- _What you will do_
Check each line of the material that follows, and copy those holding the string "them".

- _Listed records_
Start of Block

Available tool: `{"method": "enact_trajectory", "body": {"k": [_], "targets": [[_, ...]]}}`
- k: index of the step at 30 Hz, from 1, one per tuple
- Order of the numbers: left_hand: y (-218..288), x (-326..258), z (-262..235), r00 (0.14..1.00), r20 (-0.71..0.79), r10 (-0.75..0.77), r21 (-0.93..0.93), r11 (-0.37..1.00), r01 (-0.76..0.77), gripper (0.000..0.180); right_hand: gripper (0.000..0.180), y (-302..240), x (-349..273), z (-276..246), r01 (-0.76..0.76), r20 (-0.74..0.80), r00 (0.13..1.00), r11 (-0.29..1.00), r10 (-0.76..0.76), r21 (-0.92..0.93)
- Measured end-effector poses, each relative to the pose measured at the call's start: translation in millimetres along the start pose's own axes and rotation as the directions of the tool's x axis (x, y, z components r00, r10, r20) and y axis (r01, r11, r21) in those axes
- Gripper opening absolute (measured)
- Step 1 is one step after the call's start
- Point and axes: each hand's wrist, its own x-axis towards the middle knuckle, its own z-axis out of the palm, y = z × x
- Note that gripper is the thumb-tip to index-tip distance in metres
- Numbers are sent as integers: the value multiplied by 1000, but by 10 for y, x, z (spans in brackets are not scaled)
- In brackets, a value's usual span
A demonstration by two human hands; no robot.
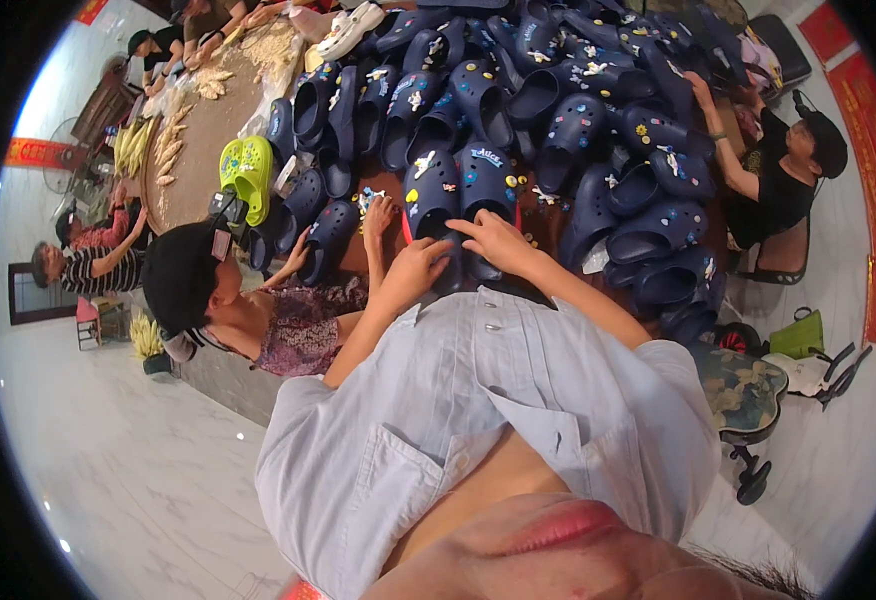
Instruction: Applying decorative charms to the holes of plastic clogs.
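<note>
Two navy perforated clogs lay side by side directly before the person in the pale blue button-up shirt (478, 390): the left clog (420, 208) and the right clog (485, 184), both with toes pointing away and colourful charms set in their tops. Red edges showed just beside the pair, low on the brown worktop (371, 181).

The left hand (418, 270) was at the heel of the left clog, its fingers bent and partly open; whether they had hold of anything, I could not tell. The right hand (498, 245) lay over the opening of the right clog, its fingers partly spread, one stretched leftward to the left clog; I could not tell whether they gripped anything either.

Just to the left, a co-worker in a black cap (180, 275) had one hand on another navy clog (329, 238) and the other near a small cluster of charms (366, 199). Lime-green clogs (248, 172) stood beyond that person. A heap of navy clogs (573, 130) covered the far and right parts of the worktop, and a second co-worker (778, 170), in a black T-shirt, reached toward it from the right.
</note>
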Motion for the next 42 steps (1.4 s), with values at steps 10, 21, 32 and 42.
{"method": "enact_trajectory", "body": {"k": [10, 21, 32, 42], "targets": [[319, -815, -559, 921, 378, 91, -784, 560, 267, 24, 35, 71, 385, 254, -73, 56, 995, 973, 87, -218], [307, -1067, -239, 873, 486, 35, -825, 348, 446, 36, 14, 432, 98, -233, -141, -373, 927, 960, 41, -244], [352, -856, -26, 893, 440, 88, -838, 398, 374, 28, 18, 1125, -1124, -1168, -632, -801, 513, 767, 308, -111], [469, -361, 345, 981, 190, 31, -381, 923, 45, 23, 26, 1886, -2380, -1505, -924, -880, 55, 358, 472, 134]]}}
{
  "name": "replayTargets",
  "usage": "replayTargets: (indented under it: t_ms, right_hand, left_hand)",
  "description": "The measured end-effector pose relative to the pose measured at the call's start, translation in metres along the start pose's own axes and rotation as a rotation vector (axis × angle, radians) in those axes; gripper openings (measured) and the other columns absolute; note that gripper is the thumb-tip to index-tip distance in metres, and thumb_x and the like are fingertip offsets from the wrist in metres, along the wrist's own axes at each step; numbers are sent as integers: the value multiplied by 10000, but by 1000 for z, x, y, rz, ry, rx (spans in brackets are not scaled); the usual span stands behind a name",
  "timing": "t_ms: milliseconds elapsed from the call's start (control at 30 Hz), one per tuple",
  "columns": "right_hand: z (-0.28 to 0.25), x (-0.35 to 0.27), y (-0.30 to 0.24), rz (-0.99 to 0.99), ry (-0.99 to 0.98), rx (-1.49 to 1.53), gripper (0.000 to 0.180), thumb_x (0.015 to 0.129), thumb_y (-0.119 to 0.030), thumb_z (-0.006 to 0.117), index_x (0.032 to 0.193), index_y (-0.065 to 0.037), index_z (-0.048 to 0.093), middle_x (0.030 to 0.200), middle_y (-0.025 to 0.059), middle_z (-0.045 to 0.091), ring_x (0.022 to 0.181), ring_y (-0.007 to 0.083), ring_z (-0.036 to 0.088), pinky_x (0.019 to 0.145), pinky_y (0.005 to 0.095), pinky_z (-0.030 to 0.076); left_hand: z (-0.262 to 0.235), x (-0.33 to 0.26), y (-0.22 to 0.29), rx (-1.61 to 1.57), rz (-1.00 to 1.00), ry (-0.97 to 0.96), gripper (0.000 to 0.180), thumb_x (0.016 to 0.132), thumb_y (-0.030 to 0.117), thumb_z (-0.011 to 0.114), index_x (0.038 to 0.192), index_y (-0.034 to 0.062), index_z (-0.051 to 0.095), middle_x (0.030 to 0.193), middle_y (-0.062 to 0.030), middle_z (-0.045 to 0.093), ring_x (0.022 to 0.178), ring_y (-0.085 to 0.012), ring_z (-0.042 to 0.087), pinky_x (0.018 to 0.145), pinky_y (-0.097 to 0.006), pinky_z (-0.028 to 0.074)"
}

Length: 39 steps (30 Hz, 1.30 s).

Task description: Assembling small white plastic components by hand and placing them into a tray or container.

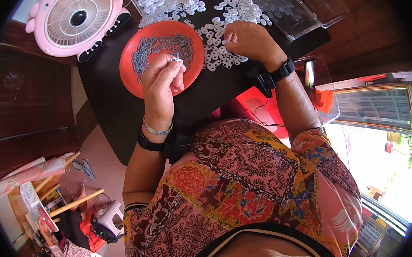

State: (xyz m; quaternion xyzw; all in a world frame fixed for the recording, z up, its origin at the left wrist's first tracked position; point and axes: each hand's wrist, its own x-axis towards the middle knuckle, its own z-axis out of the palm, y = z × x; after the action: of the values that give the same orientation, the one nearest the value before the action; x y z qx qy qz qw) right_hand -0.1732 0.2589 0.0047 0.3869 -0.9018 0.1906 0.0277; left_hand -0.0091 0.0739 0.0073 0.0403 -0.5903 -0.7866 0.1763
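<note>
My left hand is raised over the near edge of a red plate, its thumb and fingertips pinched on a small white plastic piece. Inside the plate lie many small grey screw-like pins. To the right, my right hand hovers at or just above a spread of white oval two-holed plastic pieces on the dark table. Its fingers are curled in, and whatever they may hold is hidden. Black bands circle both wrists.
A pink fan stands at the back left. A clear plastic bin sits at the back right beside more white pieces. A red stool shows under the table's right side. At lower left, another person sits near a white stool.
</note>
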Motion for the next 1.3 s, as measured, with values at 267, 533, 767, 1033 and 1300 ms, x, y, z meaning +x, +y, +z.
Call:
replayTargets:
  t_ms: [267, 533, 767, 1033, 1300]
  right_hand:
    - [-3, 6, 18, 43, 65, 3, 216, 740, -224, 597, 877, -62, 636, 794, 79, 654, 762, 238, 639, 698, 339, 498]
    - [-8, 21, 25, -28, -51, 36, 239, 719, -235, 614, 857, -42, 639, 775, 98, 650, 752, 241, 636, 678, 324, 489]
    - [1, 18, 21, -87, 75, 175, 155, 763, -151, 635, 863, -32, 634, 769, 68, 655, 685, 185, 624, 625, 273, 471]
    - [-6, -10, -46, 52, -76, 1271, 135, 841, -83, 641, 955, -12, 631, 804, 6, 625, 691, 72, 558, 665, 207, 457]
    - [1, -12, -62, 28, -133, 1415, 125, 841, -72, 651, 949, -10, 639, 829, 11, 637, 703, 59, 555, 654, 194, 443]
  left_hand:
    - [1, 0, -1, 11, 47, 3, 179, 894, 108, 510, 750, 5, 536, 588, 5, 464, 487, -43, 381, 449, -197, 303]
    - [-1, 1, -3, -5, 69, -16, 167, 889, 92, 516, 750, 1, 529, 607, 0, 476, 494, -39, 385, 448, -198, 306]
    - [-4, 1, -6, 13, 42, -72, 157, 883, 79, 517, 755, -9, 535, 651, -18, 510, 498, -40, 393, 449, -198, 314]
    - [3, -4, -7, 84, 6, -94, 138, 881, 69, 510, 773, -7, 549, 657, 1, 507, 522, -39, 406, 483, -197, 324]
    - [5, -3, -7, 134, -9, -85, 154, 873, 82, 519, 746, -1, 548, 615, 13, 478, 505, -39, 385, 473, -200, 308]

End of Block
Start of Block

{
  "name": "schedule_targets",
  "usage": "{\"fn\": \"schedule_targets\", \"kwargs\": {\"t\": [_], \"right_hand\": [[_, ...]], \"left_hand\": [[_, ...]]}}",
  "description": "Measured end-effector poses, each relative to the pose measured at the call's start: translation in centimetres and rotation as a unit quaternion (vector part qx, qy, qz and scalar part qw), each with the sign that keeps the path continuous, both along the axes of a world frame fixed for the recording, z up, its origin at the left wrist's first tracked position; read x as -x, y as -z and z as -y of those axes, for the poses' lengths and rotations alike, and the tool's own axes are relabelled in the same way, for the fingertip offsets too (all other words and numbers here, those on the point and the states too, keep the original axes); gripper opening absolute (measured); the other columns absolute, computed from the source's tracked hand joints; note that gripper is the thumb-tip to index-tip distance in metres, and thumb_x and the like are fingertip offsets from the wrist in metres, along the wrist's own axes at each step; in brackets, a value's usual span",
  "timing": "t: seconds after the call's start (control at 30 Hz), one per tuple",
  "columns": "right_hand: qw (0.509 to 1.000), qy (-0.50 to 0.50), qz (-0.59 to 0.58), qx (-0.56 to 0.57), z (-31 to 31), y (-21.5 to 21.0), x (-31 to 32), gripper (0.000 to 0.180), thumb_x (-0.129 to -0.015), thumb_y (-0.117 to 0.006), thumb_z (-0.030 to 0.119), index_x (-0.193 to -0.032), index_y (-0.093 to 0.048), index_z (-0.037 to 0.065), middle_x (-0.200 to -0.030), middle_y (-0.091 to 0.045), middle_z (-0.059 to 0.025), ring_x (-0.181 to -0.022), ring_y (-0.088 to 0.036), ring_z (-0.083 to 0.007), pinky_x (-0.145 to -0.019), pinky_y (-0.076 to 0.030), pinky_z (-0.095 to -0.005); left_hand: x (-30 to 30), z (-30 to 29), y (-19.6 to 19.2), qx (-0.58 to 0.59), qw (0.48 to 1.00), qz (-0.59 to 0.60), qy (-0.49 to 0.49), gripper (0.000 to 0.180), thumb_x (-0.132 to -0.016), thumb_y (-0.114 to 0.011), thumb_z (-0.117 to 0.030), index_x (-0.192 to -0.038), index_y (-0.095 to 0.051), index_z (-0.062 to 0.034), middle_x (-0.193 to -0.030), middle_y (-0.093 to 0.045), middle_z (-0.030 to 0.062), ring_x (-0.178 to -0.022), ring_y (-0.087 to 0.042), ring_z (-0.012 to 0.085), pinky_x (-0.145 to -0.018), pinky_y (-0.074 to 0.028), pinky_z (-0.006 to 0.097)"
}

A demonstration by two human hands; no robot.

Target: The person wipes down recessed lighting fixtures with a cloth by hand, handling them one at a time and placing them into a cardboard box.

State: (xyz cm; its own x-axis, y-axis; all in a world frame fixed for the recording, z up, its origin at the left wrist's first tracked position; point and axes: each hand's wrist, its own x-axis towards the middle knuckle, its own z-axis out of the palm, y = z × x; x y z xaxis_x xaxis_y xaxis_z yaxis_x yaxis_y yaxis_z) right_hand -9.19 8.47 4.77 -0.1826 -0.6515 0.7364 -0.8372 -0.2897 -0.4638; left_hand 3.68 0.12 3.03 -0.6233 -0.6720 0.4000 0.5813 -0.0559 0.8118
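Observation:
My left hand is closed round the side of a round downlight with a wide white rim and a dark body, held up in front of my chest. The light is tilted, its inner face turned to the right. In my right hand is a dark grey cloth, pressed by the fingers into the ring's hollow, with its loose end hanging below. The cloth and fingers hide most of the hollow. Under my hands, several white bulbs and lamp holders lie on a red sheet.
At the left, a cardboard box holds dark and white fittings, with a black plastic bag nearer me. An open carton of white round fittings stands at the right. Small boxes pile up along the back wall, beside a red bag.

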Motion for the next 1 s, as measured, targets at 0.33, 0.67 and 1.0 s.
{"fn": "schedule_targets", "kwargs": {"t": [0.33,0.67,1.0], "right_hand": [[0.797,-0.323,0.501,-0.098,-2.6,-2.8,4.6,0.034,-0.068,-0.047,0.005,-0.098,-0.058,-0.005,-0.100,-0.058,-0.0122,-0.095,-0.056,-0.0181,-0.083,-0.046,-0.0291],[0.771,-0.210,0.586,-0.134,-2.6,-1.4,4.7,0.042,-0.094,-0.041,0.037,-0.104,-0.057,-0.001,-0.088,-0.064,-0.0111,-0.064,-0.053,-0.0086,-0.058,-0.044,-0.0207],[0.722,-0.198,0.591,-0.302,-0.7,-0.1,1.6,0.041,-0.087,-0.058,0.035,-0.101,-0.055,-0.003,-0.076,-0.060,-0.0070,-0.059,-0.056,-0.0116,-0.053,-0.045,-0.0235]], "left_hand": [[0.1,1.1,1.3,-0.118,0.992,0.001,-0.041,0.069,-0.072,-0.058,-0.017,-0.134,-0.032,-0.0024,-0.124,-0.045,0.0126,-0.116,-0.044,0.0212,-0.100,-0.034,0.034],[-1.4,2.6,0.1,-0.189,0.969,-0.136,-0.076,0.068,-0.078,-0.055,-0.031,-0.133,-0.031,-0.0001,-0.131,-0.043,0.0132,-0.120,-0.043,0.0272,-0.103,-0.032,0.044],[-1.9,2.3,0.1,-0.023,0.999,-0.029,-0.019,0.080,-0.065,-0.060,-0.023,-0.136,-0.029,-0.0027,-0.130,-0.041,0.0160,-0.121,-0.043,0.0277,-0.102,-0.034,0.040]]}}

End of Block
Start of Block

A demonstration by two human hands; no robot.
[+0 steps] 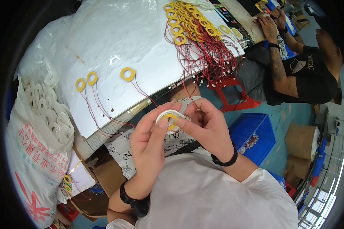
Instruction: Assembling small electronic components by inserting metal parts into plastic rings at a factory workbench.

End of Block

- _Result_
Task description: Assembling small white plastic components by hand and placing them into a tray or container.
Target: The person wipes down recessed lighting fixtures with a cloth by hand, handling them one at a time and placing them into a cardboard box.

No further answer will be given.